## Instructions for the task
Lines of the data that contain the word "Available" are the ones to copy.
Top of Records for this exercise
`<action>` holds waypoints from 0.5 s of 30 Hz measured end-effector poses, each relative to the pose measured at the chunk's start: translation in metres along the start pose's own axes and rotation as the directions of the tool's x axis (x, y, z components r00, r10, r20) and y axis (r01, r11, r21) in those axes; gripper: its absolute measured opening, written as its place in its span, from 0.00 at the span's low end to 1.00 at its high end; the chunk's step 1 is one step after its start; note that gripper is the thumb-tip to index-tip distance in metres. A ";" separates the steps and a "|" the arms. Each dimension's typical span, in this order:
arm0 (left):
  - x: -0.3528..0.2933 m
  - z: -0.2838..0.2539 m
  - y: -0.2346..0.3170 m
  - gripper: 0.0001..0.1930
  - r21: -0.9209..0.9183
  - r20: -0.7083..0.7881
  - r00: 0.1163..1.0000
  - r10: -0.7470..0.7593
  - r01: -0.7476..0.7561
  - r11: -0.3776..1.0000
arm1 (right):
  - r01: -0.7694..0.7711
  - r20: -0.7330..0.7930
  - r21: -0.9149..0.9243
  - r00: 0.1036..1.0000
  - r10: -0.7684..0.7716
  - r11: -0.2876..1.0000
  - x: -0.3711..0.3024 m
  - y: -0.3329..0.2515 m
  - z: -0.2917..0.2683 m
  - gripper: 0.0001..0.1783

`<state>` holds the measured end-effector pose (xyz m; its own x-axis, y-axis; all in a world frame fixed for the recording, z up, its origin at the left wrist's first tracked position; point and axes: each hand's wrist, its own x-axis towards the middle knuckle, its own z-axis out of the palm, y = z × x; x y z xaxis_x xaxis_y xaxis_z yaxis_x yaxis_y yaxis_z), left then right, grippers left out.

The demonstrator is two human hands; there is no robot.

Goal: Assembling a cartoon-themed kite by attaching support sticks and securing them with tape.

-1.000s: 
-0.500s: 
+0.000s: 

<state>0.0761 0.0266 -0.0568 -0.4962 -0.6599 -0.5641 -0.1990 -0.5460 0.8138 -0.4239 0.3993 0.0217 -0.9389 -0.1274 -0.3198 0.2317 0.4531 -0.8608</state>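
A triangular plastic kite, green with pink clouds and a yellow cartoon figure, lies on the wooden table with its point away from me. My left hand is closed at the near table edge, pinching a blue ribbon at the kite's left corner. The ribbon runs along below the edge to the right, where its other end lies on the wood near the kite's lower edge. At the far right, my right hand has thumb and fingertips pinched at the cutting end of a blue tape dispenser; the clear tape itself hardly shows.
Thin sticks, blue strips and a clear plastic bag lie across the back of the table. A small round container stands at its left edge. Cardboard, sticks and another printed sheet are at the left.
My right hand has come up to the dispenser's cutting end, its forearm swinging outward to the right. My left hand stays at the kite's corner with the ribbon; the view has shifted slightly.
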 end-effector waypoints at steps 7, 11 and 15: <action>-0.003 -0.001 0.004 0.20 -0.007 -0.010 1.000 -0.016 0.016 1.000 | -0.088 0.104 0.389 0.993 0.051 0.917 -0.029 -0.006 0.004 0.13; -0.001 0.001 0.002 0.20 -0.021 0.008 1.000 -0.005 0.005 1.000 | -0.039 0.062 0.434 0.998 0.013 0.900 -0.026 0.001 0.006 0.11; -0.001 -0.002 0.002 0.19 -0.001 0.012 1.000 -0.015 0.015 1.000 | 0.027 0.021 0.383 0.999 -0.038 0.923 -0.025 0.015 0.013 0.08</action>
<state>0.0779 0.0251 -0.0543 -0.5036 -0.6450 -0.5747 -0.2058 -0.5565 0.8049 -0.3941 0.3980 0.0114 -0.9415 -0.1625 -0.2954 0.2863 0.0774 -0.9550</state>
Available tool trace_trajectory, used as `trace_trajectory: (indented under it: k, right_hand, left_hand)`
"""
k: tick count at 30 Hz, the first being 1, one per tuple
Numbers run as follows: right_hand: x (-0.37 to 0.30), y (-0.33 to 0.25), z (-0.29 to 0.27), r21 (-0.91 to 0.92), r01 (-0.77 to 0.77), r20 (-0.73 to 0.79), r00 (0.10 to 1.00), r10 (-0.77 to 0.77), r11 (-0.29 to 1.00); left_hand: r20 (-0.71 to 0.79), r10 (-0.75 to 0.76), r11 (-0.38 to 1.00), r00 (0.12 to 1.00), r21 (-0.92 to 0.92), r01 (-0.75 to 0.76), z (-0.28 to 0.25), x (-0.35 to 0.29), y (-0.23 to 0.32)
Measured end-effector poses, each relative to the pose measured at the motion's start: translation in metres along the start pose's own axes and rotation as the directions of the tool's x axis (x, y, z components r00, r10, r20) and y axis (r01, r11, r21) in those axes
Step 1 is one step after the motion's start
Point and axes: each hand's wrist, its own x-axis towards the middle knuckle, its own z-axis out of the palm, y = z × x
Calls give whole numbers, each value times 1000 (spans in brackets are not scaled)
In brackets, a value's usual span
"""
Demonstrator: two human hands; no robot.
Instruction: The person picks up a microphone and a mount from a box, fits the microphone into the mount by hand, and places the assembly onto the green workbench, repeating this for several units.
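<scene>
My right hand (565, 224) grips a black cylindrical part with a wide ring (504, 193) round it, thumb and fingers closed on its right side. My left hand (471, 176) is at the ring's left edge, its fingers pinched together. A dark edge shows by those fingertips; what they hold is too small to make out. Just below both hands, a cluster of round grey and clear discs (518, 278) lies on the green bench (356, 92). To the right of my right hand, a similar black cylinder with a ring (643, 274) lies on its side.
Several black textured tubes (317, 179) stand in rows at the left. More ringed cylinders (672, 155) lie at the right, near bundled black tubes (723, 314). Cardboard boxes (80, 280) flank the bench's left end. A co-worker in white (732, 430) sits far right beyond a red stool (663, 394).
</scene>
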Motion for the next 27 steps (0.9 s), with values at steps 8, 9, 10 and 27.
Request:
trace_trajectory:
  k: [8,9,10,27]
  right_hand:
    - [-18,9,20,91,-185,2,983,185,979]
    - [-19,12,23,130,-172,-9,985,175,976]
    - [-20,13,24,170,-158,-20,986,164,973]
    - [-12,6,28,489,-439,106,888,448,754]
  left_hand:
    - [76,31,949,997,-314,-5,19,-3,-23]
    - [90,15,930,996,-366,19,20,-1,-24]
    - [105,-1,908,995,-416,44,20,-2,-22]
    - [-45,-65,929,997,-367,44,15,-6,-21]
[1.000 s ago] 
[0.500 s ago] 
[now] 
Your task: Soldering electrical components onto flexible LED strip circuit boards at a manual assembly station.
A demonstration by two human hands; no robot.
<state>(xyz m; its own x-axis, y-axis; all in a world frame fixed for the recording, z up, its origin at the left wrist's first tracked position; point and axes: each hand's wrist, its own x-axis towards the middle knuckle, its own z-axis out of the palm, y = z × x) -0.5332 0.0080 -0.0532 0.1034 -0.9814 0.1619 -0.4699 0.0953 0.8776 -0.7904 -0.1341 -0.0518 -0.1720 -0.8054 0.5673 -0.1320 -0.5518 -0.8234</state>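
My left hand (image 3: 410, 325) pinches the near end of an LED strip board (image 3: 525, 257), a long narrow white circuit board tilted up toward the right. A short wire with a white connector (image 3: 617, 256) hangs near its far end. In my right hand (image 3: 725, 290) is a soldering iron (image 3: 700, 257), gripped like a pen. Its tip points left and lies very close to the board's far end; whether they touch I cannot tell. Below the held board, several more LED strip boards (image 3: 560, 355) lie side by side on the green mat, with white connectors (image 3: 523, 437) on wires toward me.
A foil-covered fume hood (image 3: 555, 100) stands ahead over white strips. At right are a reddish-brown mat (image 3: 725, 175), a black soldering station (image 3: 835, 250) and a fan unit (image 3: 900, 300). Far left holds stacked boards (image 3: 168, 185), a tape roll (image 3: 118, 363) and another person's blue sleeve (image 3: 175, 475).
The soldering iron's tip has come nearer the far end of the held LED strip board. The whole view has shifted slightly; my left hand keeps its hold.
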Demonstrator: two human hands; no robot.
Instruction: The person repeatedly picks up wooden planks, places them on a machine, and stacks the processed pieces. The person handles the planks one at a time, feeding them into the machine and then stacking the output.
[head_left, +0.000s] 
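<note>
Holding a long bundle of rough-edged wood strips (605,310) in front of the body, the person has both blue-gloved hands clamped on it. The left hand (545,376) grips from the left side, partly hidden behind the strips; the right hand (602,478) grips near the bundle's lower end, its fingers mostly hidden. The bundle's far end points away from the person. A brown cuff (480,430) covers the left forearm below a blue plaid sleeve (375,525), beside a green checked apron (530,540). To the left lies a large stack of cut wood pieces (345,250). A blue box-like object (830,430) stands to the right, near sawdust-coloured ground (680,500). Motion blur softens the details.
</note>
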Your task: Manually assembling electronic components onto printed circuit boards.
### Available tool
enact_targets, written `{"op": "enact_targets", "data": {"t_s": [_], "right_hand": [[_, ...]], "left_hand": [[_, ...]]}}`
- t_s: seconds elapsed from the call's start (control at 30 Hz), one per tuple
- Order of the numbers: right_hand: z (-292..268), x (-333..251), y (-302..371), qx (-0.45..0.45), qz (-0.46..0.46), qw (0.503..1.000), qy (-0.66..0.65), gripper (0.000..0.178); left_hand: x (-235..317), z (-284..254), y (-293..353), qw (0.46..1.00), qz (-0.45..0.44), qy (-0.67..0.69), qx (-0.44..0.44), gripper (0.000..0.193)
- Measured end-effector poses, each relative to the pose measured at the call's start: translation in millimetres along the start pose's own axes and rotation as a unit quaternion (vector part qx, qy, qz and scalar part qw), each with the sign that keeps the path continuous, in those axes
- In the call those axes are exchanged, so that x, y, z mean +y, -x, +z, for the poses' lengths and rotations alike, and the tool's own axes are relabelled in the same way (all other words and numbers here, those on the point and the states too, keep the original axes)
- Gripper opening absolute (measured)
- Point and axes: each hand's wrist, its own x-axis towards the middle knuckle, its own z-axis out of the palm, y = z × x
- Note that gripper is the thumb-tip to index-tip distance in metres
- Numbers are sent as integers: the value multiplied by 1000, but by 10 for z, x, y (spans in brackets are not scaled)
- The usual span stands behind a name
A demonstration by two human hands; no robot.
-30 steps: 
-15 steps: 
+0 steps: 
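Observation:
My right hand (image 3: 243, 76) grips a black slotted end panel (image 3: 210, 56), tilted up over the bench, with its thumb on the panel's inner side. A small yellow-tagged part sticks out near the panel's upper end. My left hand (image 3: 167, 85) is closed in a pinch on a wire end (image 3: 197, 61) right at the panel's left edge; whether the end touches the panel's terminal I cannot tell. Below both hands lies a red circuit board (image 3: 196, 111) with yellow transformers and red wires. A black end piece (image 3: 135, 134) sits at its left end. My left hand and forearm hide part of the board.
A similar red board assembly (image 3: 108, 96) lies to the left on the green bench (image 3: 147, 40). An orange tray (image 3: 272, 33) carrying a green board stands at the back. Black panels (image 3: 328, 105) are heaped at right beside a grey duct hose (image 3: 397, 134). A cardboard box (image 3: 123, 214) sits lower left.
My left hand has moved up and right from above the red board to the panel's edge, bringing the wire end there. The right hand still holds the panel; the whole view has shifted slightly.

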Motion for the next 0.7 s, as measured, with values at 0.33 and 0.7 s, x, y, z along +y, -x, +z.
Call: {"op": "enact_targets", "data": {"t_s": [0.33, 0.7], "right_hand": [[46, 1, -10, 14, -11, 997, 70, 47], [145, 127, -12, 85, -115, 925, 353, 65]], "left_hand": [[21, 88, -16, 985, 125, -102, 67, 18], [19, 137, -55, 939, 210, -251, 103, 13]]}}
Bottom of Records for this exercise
## Final answer
Available tool trace_trajectory, used as `trace_trajectory: (indented under it: k, right_hand, left_hand)`
### Available tool

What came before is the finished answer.